Un incident fâcheux lors des cérémonies du 8 mai
Lors des commémorations marquant la fin de la Seconde Guerre mondiale, l’hymne pétainiste Maréchal, nous voilà a été diffusé, à l'insu des autorités locales, dans les communes de Carpentras (Vaucluse) et Canet-en-Roussillon (Pyrénées-Orientales). Les deux municipalités ont rapidement exprimé leur désarroi face à ce malheureux incident.
Les hauts-parleurs de Carpentras ont diffusé ce chant controversé vendredi dernier, créant une onde de choc parmi les participants à la cérémonie. Comme le rapporte ICI Vaucluse, des vidéos circulant sur les réseaux sociaux viennent corroborer ces affirmations. Le maire de la ville, Hervé de Lépinau, a d'abord nié l'incident avant d'admettre que la chanson avait bien été jouée. Il a expliqué que la diffusion était le résultat d'un contrat établi par l'ancienne municipalité, sans vérification de contenu par la nouvelle administration.
Le prestataire en charge de l’animation, RTV FM, a également présenté ses excuses, indiquant que la chanson s’était « glissée malencontreusement » dans la playlist. Dans un message publié sur X, il a souligné l’inadéquation de ce titre et a dédouané le maire et son équipe de toute responsabilité.

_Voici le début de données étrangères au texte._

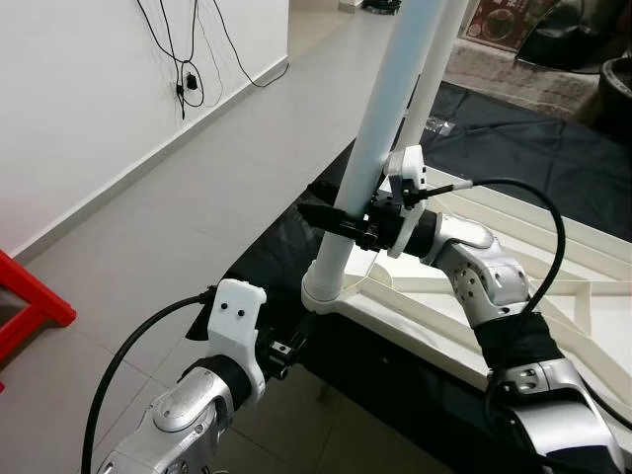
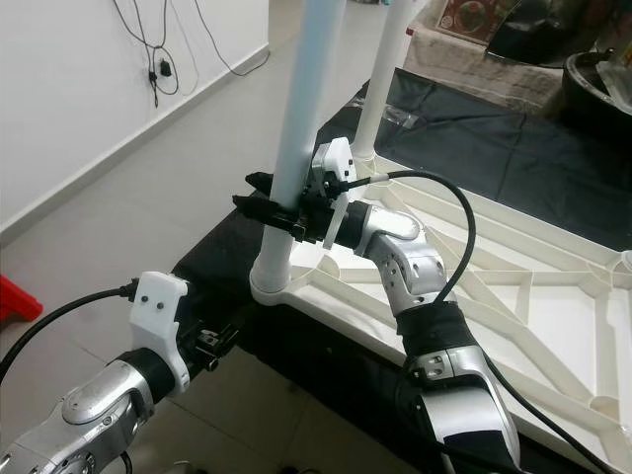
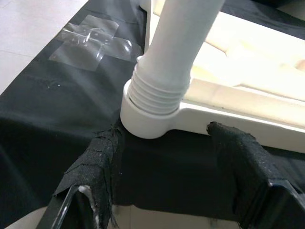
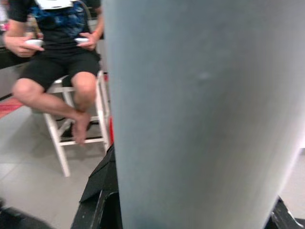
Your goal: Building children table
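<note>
Floor (image 1: 197, 178) lies open beside the black mat (image 2: 212, 252). Tabletop (image 2: 553, 296) rests upside down on it, leg (image 1: 370, 148) upright in its corner socket. Right pincer (image 1: 341, 222) pinches the leg; left pincer (image 3: 167, 162), spread, hovers near the socket (image 3: 150, 117).

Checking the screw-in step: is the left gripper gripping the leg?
No. The left gripper is open below the socket, while the right gripper clamps the leg.

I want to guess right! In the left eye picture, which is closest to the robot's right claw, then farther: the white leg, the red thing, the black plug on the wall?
1. White table leg: clamped in the right gripper.
2. Black plug: on the wall, upper left.
3. Red thing: far left edge, on the floor.
</note>
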`<state>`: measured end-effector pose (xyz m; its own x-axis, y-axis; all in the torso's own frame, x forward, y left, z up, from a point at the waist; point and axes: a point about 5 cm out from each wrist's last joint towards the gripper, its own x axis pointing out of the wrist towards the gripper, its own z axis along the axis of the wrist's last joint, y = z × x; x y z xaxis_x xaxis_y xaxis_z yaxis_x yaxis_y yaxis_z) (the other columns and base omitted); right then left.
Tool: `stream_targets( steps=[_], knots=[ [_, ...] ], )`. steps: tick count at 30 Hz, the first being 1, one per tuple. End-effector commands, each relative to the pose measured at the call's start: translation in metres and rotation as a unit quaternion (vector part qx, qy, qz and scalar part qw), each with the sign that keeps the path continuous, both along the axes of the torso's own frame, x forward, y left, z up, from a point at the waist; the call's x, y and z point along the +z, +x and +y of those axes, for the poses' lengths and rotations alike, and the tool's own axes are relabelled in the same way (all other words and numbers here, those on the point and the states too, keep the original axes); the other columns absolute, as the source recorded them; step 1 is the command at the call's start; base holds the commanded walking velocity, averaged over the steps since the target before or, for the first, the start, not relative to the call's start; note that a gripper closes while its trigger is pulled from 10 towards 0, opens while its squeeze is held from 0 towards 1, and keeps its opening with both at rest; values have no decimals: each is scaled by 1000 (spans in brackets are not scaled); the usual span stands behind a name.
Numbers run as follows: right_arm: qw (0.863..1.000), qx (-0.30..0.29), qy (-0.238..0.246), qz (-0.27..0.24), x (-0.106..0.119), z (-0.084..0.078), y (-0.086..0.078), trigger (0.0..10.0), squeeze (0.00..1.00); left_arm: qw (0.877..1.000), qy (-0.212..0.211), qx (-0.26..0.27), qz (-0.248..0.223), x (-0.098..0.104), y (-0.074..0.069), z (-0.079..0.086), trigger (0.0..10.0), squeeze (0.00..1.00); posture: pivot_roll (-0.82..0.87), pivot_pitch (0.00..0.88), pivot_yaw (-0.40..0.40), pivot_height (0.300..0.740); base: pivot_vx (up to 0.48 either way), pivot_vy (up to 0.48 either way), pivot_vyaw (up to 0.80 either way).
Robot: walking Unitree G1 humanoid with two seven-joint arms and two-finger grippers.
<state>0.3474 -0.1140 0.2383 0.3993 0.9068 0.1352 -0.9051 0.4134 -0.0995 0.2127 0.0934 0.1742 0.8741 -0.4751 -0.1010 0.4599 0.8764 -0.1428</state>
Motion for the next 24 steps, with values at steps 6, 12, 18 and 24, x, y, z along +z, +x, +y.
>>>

Une autre erreur à Canet-en-Roussillon
La situation s'est reproduite à Canet-en-Roussillon, où l’hymne vichyste a été diffusé dans le cadre d'une reconstitution historique de la Libération. L’Indépendant souligne que l’association organisatrice, MVCG Languedoc-Roussillon, a reconnu l'erreur, qualifiée d'« incident qui ne fait pas plaisir du tout ». Selon eux, la régie sonore, gérée par un prestataire de l'office du tourisme, serait à l'origine de ce moment regrettable. Après en avoir pris connaissance, l'association a immédiatement interrompu la diffusion et retiré la chanson de la playlist.
Ces incidents soulèvent des questions sur la gestion de la mémoire collective en France, et les autorités locales s'interrogent sur les moyens à mettre en œuvre pour éviter de telles erreurs à l'avenir. Les experts appellent à une vigilance accrue pour préserver le respect dû aux victimes des conflits passés.